Leave out the pictures and copy every record exactly.

[Source data]

__________________________________________________

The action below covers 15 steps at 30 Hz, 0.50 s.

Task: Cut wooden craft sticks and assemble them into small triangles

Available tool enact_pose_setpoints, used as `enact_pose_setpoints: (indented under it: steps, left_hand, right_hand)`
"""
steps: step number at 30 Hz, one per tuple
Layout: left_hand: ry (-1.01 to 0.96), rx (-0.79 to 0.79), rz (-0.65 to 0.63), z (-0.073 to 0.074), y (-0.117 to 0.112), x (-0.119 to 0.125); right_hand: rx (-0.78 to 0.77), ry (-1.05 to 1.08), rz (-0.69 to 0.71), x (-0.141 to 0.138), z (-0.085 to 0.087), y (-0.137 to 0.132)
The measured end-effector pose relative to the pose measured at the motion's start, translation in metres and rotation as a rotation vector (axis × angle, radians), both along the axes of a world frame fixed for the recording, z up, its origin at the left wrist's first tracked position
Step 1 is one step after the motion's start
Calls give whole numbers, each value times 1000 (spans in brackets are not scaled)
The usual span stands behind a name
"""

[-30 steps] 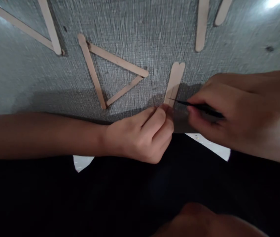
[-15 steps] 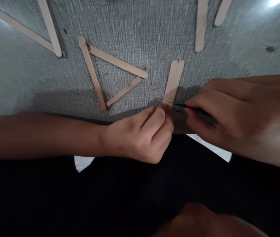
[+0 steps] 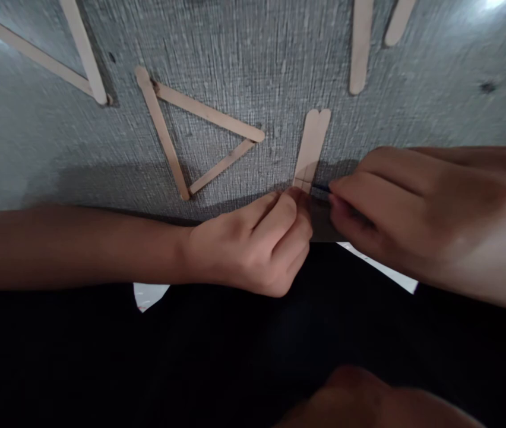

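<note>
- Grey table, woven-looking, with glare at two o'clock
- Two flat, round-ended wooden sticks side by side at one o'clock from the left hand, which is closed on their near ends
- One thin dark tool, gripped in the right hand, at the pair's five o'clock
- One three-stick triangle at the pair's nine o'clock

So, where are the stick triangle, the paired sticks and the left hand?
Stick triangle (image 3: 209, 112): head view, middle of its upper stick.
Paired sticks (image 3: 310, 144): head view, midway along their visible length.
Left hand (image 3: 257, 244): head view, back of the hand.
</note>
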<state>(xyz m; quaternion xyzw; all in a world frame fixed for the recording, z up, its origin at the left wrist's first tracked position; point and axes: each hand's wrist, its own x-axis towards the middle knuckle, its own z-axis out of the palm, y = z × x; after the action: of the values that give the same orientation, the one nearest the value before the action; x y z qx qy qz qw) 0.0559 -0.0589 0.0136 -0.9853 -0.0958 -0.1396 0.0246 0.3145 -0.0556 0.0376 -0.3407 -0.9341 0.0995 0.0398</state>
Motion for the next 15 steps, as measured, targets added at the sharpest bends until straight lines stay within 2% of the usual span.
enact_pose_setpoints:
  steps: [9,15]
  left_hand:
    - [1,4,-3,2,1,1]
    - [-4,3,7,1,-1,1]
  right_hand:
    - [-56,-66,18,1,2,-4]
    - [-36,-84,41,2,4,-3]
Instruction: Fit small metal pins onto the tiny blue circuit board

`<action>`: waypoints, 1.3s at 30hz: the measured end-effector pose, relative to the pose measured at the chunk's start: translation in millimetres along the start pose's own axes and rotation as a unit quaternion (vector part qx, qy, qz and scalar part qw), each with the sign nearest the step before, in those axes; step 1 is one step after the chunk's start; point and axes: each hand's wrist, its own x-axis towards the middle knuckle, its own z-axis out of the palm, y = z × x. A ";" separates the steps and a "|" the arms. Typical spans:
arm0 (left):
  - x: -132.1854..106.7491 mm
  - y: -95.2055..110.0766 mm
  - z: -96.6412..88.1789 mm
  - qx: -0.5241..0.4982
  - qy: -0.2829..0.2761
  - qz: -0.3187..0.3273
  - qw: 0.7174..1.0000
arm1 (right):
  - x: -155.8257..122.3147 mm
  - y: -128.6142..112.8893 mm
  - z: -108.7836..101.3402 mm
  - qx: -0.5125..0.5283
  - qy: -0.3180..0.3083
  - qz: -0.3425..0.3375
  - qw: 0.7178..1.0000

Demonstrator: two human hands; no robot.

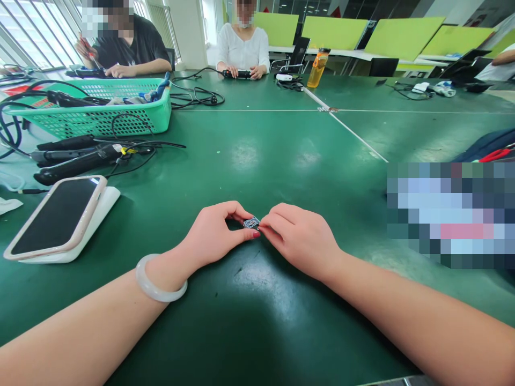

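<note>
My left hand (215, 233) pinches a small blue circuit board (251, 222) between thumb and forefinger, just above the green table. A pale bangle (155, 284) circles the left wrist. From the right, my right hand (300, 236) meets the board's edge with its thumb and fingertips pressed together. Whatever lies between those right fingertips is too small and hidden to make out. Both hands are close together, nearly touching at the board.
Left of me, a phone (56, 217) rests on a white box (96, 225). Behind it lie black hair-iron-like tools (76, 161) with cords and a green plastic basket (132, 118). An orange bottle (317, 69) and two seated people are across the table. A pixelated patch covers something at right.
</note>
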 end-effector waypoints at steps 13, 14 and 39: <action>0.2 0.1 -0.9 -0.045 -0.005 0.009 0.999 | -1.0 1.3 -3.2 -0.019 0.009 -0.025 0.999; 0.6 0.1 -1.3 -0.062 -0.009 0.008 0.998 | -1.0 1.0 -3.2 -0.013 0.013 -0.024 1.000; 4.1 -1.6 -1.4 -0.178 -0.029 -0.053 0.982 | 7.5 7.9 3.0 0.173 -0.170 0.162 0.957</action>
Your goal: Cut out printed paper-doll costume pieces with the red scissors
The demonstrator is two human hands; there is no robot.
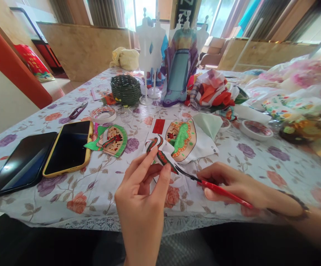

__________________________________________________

§ **Solution**
The action below covers 15 steps at 30 Hz, 0.50 s.

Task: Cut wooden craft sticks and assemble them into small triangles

Available tool enact_pose_setpoints, used as `enact_pose_setpoints: (indented under it: steps, left_hand, right_hand)`
"""
steps: step number at 30 Hz, one per tuple
Layout: left_hand: ry (-1.01 to 0.96), rx (-0.79 to 0.79), rz (-0.65 to 0.63), z (-0.073 to 0.074), y (-0.117 to 0.112), x (-0.119 to 0.125); right_hand: rx (-0.78 to 0.77), ry (-1.05 to 1.08), rz (-0.69 to 0.71), x (-0.141 to 0.138), z (-0.085 to 0.087), y (-0.137 to 0.132)
The measured end-effector pose relative to the pose measured at the motion's start, translation in metres and rotation as a rotation vector (axis × angle, radians), both along the axes of a world frame fixed for the recording, z up, its origin at the left wrist's first tracked position
Step 1 is one step after the motion's start
Calls give whole numbers, each value times 1000 (spans in brackets are not scaled)
The usual span stands behind a name
"""

[-30 steps] 
[-15 steps] 
[+0 steps] 

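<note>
- Grey table, woven-looking, with glare at two o'clock
- Two flat, round-ended wooden sticks side by side at one o'clock from the left hand, which is closed on their near ends
- One thin dark tool, gripped in the right hand, at the pair's five o'clock
- One three-stick triangle at the pair's nine o'clock

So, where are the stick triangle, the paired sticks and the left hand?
Stick triangle (image 3: 209, 112): head view, middle of its upper stick.
Paired sticks (image 3: 310, 144): head view, midway along their visible length.
Left hand (image 3: 257, 244): head view, back of the hand.
</note>
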<state>(xyz m; quaternion xyzw; all in a world frame fixed for the recording, z up, its origin at the left wrist's first tracked position; point and axes: each hand's wrist, its own x-axis towards the middle knuckle, its own z-axis out of the palm, y = z × x; after the action: of the values that give the same orientation, the one nearest the value before the action; x y z qx qy qz qw) 0.0559 -0.0589 0.0136 -0.9853 -0.0958 -0.1396 0.0246 0.3145 -0.0556 0.0376 -0.3407 -0.9341 0.0995 0.0398</state>
Motion for the next 15 steps, as measured, targets added at the sharpest bends until straight lines stay within 2% of the usual span.
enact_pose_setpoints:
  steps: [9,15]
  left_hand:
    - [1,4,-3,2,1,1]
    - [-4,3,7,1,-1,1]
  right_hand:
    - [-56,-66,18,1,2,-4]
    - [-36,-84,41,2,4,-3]
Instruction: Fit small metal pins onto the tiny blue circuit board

`<action>`: waypoints, 1.3s at 30hz: the measured end-effector pose, relative to the pose measured at the chunk's start: translation in millimetres along the start pose's own axes and rotation as a unit quaternion (vector part qx, qy, qz and scalar part qw), each with the sign nearest the step before, in those axes; step 1 is one step after the chunk's start; point and axes: each hand's wrist, its own x-axis towards the middle knuckle, its own z-axis out of the palm, y = z × x. A ";" separates the steps and a "|" the arms. Typical spans:
arm0 (left):
  - x: -132.1854..106.7491 mm
  - y: -95.2055..110.0766 mm
  - z: -96.6412..88.1789 mm
  - qx: -0.5241..0.4982
  - qy: -0.2829..0.2761
  - qz: -0.3187..0.3273
  - qw: 0.7174..1.0000
arm1 (right):
  - x: -155.8257..122.3147 mm
  - y: -128.6142..112.8893 mm
  - z: -108.7836..101.3402 mm
  - qx: -0.5125..0.5283
  - qy: -0.3180..0.3083
  - qz: -0.3425..0.3375
  - qw: 0.7178..1.0000

Demonstrator: two human hands; no robot.


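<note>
My left hand (215, 233) pinches a small blue circuit board (251, 222) between thumb and forefinger, just above the green table. A pale bangle (155, 284) circles the left wrist. From the right, my right hand (300, 236) meets the board's edge with its thumb and fingertips pressed together. Whatever lies between those right fingertips is too small and hidden to make out. Both hands are close together, nearly touching at the board.
Left of me, a phone (56, 217) rests on a white box (96, 225). Behind it lie black hair-iron-like tools (76, 161) with cords and a green plastic basket (132, 118). An orange bottle (317, 69) and two seated people are across the table. A pixelated patch covers something at right.
</note>
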 end-effector waypoints at steps 13, 14 and 39: <action>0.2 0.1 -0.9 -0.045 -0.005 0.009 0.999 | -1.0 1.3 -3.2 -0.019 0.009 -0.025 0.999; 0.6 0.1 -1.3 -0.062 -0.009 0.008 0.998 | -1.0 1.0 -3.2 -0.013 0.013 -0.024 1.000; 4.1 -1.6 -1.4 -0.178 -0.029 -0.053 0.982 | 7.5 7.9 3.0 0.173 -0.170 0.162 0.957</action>
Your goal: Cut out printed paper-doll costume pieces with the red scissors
The demonstrator is two human hands; there is no robot.

Nothing else is part of this exercise.